1989, premier album de Gran Kino est pour le moins original. Le principe : réunir des artistes aux horizons des plus divers (un douanier hongrois, un MC d’Atlanta, Calexico, Clare – de Clare and the Reasons) autour d’une année, 1989, et de leurs souvenirs.

Rencontre avec Robin Genetier (guitare, basse, clavier) : 

Arkult (A) : 1989. Des souvenirs dans toutes les mémoires. Et vous, quel souvenir marquant de cette année 1989 ?

Gran Kino (GK) : Le souvenir que j’ai le plus en tête pour cette année est celui de l’exécution de Ceausescu le 26 décembre. Je me souviens du contexte, des personnes avec qui j’étais et de l’ambiance de cette fin de décennie… Les images de ces deux corps gisants, avec une image brouillée, une sorte de pression entourant tout cela, ma famille devant cette télé qui rend cette situation presque comme une fiction… Un drôle de moment pour finir une année si forte.

A : Quel tournant pour la culture européenne et mondiale a signifié pour vous cette année bien particulière ?

GK : Le Mur de Berlin est certainement le plus grand tournant pour la culture européenne & mondiale … On découvre alors les pays de l’Est, on va voyager, apprécier la « nostalgique architecture soviétique »… D’un seul coup – ou presque – c’est comme si on cassait un barrage entre deux eaux stagnantes : l’Ouest découvre les musiques de l’Est, les volontés artistiques qui se sont battues et développées sous la dictature communiste … Tandis qu’à l’Est, les populations vont être confrontées au mur de la pop culture, qui en cette fin des années 80 est surpuissante.

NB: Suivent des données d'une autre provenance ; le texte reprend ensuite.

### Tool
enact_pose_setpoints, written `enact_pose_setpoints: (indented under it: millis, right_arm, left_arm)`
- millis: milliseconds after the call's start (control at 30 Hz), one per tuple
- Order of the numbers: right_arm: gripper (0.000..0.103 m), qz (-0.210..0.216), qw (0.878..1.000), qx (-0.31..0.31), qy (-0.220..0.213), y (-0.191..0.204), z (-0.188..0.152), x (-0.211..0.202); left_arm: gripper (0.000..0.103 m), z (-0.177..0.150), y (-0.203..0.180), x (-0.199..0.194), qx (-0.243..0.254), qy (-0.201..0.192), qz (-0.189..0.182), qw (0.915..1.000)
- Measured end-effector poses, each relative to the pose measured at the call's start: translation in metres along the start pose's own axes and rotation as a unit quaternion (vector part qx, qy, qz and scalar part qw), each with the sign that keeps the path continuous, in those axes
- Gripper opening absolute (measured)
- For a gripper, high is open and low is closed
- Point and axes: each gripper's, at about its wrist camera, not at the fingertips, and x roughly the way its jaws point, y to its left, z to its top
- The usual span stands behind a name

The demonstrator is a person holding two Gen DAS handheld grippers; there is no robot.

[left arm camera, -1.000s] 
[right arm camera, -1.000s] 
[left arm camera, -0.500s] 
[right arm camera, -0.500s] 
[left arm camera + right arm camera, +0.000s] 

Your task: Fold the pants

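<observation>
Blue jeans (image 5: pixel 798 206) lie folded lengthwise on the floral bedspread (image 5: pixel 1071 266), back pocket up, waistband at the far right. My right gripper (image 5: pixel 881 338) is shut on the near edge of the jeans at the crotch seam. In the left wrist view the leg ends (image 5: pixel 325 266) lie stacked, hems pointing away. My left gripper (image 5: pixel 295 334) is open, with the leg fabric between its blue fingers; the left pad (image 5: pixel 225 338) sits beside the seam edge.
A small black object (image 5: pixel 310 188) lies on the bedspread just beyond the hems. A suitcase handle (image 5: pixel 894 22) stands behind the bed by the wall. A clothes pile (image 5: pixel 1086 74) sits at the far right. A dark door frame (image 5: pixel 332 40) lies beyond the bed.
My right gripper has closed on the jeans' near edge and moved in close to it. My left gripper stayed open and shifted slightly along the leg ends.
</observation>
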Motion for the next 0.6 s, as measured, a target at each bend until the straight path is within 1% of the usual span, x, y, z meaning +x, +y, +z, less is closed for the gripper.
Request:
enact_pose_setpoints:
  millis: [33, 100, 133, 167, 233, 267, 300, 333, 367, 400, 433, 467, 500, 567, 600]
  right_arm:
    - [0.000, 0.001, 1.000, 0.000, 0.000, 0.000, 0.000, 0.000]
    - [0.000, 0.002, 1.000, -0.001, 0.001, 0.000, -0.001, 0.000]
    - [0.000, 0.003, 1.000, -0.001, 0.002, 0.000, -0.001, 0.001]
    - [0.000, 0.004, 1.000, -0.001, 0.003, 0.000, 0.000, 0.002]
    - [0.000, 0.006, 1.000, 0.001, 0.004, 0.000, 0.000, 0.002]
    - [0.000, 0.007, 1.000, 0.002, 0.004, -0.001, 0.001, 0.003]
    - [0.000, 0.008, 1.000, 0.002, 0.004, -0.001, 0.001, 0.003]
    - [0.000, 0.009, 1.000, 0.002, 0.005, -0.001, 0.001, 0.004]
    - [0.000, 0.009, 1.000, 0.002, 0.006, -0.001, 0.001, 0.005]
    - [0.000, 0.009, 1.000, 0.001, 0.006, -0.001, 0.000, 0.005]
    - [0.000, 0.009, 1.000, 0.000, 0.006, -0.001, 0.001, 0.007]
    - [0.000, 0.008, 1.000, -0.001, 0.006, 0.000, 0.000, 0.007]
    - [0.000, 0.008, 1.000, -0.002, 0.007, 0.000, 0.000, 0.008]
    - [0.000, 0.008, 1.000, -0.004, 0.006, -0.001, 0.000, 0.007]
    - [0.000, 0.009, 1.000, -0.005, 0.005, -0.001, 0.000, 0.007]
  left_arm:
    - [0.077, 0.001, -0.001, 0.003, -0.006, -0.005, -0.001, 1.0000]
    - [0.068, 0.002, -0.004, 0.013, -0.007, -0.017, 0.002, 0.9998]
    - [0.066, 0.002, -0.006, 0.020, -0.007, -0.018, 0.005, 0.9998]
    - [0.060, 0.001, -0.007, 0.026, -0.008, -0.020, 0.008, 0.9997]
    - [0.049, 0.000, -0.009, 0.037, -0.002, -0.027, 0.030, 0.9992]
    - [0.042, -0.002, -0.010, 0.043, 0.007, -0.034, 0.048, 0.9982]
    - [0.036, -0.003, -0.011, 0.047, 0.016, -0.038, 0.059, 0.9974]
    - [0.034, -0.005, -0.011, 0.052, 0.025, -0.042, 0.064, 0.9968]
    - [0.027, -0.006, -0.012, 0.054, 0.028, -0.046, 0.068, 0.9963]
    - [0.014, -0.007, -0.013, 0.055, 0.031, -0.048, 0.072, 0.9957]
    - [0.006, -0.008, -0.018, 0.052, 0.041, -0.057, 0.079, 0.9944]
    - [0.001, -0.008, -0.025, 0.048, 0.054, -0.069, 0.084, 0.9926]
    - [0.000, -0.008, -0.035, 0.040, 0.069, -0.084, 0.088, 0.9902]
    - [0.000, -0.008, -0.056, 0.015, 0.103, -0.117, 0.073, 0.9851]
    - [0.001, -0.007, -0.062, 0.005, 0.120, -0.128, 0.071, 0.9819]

A : 1989. Berlin. La Chute du Mur. Quelle est votre vision de la « berlinisation » actuelle de la scène culturelle française et européenne, plus de 20 ans après ?

GK : Nous avons eu la chance d’aller de nombreuses fois à Berlin pour jouer, visiter, observer, écouter et acheter des disques … Il paraît que cette ville est la ville la plus appréciée des artistes américains & européens, c’est surement dû à l’Histoire qui survole toujours les quartiers de cette cité, à la gentillesse de sa population, au sentiment de liberté qui règne dans ces rues immenses où au final peu de gens vivent. On sait ce qu’on en ramène, mais l’applique-t-on vraiment ailleurs ? On aime l’électro berlinoise, l’énergie de ses soirées, l’implication artistique des ces habitants mais je ne suis pas sûr qu’on puisse un jour répéter cela chez nous, comme nous avons su le faire avec la culture américaine, et c’est pas plus mal. C’est beau des endroits qui gardent leurs spécificités, leur propre « odeur ».

A : Quels pourrait être la prochaine année / les prochains déclencheurs susceptibles d’inspirer de telles réactions / initiatives ?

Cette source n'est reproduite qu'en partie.